In this section, I will discuss the possible improvements, all of which tie to shortcomings of the current implementation of the program.
As discussed in Notes on generating grayscale images using HSV, even though the yellow lane marking is very visible to human eyes, when converted to a grayscale image, it lost its contrast. My solution was using the V channel of the HSV color space of the image. However, I suspect there are better ways.
Given the goal is to specifically enhance lane marking visibility and lane markings are usually white or yellow. We can perhaps selectively boost these colors. This would make all the downstream processing more robust.

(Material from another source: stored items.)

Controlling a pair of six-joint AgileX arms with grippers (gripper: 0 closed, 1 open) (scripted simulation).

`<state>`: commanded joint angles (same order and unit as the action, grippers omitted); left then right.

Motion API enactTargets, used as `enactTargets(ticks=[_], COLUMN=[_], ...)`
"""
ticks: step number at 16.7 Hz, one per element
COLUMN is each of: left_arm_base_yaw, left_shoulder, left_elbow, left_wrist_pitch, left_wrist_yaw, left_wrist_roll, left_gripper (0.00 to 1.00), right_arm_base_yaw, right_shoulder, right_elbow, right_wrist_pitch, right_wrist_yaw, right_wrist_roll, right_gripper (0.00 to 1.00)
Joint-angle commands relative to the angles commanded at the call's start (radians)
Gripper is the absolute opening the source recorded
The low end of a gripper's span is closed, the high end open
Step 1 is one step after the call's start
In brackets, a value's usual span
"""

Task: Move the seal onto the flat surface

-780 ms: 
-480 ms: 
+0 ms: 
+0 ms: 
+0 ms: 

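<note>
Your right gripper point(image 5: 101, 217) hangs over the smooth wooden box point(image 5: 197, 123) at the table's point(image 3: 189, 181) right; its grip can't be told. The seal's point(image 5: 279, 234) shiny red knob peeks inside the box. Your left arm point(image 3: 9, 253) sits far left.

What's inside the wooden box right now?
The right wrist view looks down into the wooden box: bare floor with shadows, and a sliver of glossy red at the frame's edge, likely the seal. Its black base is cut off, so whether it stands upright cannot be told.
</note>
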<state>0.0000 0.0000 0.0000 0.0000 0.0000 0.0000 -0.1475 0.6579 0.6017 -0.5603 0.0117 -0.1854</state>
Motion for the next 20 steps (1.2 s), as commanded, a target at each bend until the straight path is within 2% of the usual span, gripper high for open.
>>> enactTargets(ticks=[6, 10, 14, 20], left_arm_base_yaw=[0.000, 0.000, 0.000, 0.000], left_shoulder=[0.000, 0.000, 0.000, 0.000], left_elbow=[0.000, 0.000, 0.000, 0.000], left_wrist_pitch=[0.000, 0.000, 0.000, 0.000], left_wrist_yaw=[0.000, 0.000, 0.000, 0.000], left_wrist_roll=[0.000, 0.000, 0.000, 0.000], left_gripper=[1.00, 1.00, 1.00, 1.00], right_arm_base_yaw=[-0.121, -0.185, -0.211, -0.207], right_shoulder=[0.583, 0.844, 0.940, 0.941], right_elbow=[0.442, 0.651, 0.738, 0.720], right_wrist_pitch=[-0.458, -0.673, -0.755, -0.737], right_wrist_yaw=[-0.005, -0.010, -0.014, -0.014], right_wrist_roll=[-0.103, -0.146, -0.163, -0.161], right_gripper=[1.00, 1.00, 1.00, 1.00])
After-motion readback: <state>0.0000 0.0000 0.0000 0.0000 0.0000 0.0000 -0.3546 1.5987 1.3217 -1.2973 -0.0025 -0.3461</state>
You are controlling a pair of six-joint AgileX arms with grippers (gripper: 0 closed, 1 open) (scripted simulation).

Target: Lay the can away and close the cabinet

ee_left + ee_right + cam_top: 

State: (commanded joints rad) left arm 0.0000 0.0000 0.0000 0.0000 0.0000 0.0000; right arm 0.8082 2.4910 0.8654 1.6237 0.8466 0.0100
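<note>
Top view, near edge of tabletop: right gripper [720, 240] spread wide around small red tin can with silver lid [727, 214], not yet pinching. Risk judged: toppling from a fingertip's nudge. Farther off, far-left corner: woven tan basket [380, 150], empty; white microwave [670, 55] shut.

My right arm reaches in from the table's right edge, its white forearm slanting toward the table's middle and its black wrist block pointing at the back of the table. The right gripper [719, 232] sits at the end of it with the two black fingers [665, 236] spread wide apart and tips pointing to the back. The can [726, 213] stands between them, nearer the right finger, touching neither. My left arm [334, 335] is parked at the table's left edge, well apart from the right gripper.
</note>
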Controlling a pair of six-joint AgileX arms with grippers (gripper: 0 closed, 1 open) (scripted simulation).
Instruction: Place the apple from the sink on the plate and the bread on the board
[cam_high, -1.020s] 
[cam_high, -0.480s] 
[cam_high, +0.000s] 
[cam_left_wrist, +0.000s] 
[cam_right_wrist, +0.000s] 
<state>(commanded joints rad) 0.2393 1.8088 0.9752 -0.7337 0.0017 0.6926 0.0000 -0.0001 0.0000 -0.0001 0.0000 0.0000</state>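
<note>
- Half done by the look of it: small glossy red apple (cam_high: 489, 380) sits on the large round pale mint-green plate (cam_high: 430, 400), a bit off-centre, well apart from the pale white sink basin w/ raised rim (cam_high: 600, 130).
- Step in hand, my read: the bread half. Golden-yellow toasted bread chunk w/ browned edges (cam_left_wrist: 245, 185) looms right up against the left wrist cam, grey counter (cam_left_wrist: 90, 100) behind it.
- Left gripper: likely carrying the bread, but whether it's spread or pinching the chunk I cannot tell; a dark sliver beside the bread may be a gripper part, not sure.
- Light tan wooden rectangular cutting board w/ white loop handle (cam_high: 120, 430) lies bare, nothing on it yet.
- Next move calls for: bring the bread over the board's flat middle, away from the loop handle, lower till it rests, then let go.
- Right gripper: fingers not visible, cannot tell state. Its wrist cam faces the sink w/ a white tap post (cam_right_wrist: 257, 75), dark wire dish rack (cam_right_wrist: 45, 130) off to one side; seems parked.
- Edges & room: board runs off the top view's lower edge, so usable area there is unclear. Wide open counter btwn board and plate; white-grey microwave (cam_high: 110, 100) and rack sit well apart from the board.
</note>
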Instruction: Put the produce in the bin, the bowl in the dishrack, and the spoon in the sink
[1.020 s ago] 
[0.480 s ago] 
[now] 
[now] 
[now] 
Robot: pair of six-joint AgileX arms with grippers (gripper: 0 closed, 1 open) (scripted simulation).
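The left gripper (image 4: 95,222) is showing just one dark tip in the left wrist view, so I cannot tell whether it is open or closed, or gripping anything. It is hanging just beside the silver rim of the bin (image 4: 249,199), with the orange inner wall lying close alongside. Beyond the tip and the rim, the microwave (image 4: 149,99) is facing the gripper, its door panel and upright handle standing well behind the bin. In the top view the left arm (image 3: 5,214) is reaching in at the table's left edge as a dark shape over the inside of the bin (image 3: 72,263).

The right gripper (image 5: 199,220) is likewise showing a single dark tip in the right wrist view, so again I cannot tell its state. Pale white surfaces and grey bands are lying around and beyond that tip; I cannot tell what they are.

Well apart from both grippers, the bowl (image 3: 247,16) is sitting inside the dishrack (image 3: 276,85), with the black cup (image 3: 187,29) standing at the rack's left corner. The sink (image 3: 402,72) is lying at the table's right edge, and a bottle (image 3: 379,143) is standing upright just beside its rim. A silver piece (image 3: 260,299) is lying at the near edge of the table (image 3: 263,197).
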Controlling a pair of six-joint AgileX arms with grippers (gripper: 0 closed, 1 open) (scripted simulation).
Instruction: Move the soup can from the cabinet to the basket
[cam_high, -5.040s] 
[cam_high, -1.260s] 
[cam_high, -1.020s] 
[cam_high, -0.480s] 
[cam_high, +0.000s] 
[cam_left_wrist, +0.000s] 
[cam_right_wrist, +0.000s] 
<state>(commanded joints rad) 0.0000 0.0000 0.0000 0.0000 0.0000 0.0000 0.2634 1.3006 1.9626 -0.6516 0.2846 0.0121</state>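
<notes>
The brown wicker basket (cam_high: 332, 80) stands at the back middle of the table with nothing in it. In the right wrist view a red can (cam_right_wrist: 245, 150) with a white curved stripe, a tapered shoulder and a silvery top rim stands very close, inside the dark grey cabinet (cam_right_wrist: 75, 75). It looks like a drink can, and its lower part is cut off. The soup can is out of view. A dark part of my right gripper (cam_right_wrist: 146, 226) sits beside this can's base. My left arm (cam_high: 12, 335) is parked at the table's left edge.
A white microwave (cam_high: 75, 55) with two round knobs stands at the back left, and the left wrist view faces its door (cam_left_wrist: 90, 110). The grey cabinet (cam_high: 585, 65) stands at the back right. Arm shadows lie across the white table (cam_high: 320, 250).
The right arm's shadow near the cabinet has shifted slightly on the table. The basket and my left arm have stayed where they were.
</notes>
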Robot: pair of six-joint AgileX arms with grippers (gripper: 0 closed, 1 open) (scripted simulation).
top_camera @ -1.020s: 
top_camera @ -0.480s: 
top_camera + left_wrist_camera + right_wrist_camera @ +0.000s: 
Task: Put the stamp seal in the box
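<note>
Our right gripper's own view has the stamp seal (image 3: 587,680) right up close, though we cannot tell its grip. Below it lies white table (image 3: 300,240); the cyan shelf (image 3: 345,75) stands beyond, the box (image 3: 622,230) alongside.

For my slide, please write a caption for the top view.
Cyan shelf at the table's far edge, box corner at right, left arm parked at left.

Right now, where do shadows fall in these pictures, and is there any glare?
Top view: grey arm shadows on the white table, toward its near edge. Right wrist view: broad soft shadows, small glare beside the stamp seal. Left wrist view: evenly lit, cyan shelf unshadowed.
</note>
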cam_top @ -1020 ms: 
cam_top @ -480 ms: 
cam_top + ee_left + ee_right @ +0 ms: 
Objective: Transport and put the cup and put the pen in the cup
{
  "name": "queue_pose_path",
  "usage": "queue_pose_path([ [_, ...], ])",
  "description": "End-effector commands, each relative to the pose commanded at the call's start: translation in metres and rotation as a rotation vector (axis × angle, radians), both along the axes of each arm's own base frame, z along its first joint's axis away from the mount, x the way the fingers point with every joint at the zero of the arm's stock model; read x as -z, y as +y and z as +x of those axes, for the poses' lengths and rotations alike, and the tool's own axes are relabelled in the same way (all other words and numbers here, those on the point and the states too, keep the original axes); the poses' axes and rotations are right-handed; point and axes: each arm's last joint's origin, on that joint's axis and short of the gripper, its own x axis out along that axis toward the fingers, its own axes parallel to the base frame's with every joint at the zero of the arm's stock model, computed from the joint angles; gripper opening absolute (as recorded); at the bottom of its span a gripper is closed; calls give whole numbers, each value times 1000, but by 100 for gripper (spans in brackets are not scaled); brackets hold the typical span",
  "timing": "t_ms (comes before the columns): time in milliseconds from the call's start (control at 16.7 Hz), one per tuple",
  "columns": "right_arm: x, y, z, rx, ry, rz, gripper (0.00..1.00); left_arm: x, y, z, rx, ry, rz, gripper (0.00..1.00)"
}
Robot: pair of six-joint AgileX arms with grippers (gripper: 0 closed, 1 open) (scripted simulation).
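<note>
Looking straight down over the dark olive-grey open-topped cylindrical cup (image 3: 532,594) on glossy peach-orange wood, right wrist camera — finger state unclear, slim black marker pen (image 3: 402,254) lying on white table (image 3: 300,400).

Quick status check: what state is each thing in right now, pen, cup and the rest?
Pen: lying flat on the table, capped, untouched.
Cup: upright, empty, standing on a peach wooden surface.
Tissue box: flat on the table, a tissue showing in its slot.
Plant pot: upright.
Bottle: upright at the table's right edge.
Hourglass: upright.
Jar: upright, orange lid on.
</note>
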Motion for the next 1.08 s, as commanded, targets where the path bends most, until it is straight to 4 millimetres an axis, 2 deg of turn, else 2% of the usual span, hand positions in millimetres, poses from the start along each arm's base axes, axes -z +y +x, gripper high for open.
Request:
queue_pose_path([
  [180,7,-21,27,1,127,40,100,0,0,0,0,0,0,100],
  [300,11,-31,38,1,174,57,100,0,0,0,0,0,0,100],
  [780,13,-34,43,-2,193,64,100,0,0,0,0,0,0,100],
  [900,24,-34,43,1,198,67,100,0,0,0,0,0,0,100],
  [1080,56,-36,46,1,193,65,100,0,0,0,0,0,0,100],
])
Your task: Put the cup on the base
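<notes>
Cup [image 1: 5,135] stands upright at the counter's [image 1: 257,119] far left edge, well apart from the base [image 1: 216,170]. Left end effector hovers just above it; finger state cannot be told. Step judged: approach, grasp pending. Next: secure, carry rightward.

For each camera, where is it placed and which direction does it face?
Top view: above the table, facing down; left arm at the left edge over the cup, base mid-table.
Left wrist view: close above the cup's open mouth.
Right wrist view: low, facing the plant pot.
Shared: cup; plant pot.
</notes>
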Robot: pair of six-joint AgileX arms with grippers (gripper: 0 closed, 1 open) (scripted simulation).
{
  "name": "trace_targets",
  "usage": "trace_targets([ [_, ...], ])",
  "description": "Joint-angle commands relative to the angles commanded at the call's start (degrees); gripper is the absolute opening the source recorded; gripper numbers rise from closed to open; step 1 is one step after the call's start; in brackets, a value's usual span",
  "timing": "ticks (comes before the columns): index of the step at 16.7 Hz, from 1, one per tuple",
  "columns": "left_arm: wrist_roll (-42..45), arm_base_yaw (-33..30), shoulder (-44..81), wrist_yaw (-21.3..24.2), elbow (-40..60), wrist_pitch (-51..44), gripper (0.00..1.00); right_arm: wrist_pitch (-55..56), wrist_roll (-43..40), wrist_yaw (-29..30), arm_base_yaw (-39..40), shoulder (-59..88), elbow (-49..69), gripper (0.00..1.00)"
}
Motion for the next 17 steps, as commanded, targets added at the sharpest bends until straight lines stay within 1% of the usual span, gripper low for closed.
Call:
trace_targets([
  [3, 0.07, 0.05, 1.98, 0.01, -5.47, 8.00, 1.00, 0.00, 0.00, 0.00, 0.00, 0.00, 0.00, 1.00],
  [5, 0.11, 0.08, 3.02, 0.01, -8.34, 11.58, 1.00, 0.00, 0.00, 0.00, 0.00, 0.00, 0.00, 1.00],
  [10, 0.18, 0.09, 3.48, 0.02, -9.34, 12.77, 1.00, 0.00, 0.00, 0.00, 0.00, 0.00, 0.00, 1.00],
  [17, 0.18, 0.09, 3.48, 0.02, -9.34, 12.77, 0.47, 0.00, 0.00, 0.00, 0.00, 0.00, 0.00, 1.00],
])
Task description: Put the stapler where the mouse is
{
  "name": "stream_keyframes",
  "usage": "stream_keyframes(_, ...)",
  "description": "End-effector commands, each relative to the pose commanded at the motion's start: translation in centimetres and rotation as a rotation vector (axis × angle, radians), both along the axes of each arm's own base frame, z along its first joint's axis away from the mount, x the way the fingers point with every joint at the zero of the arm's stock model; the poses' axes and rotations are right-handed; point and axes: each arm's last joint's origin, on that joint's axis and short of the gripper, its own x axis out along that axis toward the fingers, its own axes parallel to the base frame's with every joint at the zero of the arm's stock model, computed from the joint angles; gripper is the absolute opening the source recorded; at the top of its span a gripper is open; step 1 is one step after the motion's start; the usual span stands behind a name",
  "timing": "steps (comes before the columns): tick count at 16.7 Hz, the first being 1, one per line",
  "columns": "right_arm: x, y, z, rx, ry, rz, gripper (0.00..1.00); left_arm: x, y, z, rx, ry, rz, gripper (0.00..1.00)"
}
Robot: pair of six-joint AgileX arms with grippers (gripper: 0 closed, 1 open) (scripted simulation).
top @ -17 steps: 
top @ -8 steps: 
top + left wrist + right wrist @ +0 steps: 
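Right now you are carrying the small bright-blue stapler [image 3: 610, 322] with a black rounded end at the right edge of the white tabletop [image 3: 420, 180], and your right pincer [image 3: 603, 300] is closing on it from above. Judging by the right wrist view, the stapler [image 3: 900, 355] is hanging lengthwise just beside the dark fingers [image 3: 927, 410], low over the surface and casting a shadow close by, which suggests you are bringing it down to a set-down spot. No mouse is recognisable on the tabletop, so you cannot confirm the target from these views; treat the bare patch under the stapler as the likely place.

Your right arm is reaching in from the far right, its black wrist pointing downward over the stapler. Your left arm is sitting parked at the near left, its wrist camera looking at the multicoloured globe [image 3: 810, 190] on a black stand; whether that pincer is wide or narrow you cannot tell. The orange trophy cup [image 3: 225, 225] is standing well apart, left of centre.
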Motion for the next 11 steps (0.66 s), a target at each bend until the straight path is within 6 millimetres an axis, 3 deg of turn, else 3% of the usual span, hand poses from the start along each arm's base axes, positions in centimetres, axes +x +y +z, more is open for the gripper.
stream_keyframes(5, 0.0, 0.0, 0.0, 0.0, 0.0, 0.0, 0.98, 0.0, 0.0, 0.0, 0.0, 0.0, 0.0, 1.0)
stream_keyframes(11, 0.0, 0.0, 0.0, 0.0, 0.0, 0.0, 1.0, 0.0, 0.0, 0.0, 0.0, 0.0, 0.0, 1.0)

Currently, all model parameters are hand-crafted and hard-coded. A one-size-fits-all set of parameters would have to incur some compromises under different road conditions and camera configurations. It would be better to let the program determine the best ROI, and parameters for smoothing, edge detection and line detection, given certain image characteristics. This would allow optimized performance under all conditions.
In lane detection, we have the prior knowledge that lanes are roughly pointing forward, the lane markings are lines with certain typical width, and as lanes go forward if it uses segmented lane marking, each segment becomes shorter. If we could use this knowledge, we could implement application specific Canny edge detection and Hough line detection algorithms.
For example, we could preferentially detect edges gradient around our typical lane angles. In Hough transformation, we could require that a line has to be double lines that are close to each other (two edges of a lane marking). Within different portions of the image, we could use different sets of Hough parameters. For example, in the middle of the image where lanes almost meet the horizon, we allow shorter lines to be detected compared to the bottom of the images, where lanes are closer to us.
For lane detection in the challenge.mp4, there are still a few frames near t = 4s, where the right lane lacks line segments and right lane line was not generated successfully. In addition, in most of the videos, the lanes are jittery (rapidly making random small adjustments back and forth). These are because the program currently only considers the present moment, without retaining any history of detected lanes in previous frames.
Because we know that lanes change gradually in reality, so the current and successive frames should yield lanes with small and gradual adjustments from the previous frame. This would allow us to (1) more easily reject irrelevant line segments based on previously detected lane lines (2) have estimated lane lines even if current frame lacks good features to generate them (3) provide smooth lane guidance without unnecessary jitter.